■ Required work ■
Leave the pictures aside. Retype exactly the lines from the top of the data below through the one holding "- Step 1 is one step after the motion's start".

■ Information provided ■
================
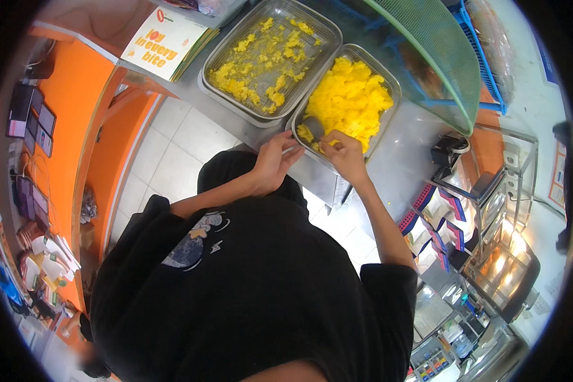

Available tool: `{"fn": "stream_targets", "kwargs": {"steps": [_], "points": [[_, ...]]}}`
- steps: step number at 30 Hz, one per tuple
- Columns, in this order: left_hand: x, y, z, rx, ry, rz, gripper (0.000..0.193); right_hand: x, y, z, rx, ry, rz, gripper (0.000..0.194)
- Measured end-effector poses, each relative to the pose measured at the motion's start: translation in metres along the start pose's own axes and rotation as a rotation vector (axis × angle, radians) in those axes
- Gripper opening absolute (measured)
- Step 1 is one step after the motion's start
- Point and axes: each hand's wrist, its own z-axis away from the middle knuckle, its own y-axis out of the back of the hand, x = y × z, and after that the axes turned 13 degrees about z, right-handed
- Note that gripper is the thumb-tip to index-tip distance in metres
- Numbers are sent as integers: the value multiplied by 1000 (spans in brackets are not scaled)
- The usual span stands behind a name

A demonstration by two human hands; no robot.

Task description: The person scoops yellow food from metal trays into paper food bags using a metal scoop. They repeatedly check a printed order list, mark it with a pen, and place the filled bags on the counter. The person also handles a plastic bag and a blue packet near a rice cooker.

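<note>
In the head view my right hand (346,152) grips the thin handle of a dark round scoop (313,128). The scoop's bowl rests low in the near left corner of a metal tray (395,90) heaped with bright yellow scrambled egg (351,98). Fingers spread and holding nothing, my left hand (276,160) is beside that same corner; whether it touches the rim I cannot tell. A larger perforated metal tray (336,33) stands to the left, with scattered yellow egg crumbs (238,86) in it.
Both trays stand on a steel counter (401,143). Behind them leans a green mesh food cover (434,57) over a blue plastic basket (482,57). Printed paper sheets (167,43) lie at the left. Folded cartons (432,224) and a metal rack (487,176) are at right.
</note>
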Motion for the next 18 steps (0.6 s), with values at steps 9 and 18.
{"fn": "stream_targets", "kwargs": {"steps": [9, 18], "points": [[-14, -1, -5, 81, -45, -168, 36, 34, 22, 24, -59, -416, -1094, 6], [-32, 24, -23, 179, 144, -344, 29, 117, 135, 169, 600, -436, -1111, 4]]}}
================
■ Written response ■
Available tool: `{"fn": "stream_targets", "kwargs": {"steps": [_], "points": [[_, ...]]}}`
- steps: step number at 30 Hz, one per tuple
- Columns, in this order: left_hand: x, y, z, rx, ry, rz, gripper (0.000..0.193); right_hand: x, y, z, rx, ry, rz, gripper (0.000..0.194)
- Measured end-effector poses, each relative to the pose measured at the motion's start: translation in metres along the start pose's own axes and rotation as a rotation vector (axis × angle, radians) in those axes
- Gripper opening absolute (measured)
- Step 1 is one step after the motion's start

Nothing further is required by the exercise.